• ABOUT THIS TASK
The answer should be one number only, namely how many lines of the records hold the word "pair".

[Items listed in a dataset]

§ §

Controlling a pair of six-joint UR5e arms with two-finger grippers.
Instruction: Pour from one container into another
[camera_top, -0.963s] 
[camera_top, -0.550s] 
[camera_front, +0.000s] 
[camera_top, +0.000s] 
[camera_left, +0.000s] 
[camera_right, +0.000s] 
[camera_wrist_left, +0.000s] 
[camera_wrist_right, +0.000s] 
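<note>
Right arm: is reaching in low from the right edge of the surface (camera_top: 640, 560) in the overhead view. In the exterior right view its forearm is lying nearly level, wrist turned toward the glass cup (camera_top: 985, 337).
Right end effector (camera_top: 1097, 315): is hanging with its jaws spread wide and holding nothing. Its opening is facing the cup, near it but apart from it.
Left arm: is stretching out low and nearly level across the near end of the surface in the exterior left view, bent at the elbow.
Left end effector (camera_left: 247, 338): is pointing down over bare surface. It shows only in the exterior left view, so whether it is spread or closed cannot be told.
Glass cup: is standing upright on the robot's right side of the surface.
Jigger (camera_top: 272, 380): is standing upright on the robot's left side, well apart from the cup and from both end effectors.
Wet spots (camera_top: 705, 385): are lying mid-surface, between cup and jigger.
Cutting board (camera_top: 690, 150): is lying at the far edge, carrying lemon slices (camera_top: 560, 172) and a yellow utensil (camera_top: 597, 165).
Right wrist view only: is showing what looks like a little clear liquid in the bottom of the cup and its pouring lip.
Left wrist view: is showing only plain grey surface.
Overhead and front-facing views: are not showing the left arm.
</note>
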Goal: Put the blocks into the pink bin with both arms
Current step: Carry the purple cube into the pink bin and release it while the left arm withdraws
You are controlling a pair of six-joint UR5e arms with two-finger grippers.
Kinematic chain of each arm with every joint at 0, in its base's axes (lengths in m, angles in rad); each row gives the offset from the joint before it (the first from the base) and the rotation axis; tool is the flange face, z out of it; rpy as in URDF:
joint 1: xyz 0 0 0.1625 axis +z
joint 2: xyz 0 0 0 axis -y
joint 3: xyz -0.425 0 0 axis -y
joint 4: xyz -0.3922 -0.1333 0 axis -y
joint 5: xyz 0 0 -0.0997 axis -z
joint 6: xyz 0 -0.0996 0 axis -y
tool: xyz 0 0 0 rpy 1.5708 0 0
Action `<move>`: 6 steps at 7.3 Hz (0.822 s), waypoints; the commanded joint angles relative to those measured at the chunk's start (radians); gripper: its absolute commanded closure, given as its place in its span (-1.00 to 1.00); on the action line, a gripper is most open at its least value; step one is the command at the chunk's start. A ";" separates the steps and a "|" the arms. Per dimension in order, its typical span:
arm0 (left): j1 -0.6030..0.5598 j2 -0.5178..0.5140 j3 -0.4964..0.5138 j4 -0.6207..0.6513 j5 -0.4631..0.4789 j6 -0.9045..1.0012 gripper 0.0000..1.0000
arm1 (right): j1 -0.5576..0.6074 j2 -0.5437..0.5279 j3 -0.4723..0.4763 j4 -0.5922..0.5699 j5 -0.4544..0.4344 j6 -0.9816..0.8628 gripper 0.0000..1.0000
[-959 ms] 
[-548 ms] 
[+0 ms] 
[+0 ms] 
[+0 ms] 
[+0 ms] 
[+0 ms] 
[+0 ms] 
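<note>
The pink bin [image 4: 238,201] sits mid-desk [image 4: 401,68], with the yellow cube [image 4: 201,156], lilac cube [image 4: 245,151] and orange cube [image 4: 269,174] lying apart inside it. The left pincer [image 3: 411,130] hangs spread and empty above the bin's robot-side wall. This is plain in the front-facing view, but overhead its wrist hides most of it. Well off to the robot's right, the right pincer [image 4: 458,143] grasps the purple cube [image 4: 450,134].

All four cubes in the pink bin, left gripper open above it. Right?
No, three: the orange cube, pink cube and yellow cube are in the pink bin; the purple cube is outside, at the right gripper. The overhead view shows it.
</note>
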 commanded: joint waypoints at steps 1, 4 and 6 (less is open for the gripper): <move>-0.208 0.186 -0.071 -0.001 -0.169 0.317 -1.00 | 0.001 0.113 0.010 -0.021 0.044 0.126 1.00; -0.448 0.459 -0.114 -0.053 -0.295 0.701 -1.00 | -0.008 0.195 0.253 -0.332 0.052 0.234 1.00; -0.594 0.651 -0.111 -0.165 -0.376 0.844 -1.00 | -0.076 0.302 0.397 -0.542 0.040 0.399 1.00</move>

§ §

• OUTPUT
2